I’m currently in a hosepipe ban area. Like many others in the UK, I am choosing which plants to water, so pollinator-friendly wildflowers get priority, everything else waits.
That contrast is hard to ignore.
Legal AI systems are pushing 50-page PDFs into large models, sometimes dozens of times a day. Retrieval is often skipped. This isn’t due to laziness, as the fallback works. It performs well and keeps the user confident in the result.
Even so, it makes me pause.
Legal work still needs to be accurate, safe, and efficient. That remains the priority. Environmental impact tracking does not undermine that.

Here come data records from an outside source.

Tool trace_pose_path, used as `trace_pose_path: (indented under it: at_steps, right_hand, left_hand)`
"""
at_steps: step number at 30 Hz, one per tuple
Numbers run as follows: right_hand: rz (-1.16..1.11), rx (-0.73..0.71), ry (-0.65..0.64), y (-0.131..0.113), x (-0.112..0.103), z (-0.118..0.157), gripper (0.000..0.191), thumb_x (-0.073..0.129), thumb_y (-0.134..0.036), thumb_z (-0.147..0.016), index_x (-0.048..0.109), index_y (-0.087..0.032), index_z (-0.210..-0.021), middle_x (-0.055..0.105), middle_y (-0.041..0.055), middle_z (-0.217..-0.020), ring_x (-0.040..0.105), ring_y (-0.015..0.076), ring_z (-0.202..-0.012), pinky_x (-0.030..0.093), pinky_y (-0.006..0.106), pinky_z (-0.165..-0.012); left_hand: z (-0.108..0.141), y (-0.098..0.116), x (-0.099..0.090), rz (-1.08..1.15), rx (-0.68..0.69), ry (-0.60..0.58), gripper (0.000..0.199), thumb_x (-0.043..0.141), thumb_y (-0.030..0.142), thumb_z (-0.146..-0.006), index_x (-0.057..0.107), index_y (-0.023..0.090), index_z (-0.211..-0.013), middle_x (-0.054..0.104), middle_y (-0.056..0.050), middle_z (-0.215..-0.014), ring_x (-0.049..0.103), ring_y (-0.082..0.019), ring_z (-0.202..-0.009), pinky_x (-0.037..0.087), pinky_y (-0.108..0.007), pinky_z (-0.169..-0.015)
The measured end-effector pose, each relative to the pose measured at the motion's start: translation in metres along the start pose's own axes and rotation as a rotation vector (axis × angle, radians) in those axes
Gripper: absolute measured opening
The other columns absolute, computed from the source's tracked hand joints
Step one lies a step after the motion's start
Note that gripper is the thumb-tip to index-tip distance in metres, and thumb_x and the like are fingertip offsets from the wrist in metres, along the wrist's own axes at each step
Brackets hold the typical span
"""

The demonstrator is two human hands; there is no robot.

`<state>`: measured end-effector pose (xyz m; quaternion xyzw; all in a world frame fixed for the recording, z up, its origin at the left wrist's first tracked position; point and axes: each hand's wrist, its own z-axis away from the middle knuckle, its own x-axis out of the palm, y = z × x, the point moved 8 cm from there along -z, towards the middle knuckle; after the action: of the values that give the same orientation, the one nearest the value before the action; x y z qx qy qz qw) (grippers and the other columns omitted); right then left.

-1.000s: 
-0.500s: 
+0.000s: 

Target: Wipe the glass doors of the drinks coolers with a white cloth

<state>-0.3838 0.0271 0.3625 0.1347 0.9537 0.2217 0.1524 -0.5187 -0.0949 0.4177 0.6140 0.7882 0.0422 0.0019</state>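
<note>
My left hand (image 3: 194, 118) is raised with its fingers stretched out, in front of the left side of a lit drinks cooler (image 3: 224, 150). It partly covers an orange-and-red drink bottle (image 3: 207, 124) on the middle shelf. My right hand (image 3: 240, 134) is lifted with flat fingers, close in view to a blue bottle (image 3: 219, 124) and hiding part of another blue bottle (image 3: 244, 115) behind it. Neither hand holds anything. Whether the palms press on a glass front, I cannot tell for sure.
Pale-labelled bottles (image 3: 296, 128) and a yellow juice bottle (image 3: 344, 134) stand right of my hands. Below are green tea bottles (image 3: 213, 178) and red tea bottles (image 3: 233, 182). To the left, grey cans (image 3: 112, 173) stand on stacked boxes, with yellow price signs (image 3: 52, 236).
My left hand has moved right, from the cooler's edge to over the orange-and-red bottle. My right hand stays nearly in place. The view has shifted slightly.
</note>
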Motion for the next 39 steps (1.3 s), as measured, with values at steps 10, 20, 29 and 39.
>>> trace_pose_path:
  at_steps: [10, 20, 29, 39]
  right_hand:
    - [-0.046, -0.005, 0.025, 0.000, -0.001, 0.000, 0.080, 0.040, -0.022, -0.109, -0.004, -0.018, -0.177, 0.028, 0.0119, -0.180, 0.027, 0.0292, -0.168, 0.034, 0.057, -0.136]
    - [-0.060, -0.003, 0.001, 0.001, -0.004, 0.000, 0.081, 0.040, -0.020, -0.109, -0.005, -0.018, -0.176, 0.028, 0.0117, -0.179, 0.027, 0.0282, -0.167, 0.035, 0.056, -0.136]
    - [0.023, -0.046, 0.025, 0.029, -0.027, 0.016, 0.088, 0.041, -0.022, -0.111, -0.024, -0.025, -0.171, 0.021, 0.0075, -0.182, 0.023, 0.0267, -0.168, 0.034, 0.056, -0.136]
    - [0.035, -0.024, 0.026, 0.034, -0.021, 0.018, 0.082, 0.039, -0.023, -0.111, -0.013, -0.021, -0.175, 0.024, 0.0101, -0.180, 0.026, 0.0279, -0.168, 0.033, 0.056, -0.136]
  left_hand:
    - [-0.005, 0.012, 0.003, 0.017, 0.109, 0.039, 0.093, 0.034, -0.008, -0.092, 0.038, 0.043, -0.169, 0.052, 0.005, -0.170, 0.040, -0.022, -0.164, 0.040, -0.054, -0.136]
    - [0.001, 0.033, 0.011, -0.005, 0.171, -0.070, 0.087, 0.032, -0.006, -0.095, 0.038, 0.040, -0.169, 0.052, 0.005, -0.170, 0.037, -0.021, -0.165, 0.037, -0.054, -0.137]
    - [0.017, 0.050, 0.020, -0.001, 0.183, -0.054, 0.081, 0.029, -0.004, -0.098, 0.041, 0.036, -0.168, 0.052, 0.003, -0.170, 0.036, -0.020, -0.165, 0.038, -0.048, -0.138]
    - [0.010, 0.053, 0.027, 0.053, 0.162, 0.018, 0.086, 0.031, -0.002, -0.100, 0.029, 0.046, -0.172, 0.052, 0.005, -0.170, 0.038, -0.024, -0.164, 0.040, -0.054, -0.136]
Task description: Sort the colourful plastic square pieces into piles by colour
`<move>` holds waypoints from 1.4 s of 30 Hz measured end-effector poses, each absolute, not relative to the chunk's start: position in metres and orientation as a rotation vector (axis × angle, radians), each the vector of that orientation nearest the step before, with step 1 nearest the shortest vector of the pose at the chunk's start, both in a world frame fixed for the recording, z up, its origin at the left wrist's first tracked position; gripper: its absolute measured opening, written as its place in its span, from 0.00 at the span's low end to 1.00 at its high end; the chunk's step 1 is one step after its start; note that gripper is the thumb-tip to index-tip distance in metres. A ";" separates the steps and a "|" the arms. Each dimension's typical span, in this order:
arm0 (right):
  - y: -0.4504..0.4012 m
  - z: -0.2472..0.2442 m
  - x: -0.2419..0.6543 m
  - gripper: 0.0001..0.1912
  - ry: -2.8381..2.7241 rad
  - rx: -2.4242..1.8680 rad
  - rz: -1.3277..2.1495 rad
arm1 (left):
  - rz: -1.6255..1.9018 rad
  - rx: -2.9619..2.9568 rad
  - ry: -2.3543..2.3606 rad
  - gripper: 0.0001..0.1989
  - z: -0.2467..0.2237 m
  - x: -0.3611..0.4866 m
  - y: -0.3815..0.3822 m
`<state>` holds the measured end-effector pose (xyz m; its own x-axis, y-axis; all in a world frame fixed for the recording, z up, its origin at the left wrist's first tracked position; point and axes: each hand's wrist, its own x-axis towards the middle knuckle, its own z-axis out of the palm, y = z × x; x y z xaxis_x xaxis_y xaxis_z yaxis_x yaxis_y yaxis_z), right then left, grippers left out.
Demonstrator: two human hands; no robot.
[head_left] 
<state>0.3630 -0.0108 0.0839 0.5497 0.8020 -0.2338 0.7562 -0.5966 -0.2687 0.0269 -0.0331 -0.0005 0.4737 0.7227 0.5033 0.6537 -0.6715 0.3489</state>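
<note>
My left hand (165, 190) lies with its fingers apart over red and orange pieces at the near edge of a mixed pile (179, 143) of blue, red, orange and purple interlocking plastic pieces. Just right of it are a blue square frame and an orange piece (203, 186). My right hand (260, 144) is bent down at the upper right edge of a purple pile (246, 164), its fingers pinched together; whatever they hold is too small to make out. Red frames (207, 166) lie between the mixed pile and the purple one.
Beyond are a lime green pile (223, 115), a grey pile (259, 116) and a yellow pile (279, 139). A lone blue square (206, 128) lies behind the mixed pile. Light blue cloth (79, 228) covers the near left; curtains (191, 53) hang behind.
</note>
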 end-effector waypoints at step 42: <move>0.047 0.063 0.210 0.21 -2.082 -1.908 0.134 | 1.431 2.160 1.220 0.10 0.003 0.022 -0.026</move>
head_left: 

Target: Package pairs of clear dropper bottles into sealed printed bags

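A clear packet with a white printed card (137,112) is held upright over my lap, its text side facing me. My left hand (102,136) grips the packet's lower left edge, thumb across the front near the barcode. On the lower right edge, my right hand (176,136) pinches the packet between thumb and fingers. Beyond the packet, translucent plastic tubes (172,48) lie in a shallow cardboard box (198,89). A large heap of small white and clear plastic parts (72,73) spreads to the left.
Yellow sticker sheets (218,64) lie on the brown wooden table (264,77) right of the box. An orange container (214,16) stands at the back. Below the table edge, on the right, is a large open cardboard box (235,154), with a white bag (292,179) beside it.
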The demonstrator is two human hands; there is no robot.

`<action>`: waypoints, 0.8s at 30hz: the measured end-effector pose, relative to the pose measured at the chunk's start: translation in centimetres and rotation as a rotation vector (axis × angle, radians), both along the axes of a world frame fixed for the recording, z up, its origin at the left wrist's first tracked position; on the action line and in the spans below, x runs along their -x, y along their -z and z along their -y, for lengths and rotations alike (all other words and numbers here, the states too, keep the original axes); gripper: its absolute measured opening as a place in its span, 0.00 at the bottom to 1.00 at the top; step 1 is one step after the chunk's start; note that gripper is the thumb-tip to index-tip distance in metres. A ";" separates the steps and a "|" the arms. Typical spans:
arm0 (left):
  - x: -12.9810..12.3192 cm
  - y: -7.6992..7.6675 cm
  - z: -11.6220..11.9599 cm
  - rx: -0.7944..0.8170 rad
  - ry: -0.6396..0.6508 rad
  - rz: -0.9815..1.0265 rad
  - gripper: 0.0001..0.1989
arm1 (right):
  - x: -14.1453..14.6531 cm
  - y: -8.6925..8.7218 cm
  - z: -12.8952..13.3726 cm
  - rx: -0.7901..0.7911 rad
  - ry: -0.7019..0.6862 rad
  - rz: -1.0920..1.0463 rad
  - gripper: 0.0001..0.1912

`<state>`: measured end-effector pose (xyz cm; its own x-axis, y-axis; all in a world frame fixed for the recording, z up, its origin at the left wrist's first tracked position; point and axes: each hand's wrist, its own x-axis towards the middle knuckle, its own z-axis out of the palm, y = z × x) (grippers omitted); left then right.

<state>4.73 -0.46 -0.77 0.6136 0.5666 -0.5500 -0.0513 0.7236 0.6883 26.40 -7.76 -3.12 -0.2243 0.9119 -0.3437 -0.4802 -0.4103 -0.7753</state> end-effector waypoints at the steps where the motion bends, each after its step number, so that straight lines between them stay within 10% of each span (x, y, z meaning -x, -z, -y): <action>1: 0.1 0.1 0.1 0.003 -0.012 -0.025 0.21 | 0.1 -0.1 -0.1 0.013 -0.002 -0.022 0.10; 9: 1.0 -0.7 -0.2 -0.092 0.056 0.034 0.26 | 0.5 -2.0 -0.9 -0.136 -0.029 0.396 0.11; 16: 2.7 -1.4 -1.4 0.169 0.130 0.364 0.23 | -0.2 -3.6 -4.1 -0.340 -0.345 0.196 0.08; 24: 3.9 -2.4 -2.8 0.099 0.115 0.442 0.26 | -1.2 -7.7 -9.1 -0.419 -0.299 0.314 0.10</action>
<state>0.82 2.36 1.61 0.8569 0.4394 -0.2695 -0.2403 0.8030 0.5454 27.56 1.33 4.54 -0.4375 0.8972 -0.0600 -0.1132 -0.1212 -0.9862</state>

It gives us more data to design better systems.
If I can weigh up whether a lavender plant gets watered today, then it makes sense to weigh up whether a task really needs another inference.
Start with visibility. Tag it. Track it. Let the data speak because everything else can follow from that.
Note: The imagery in this post was generated with AI. I offset all my AI usage, including content creation like this. If you’re looking to do the same, projects likeProtect.earth are a good starting point if you're in the UK. Plenty of others exist but the important part is doing something, not waiting for perfect.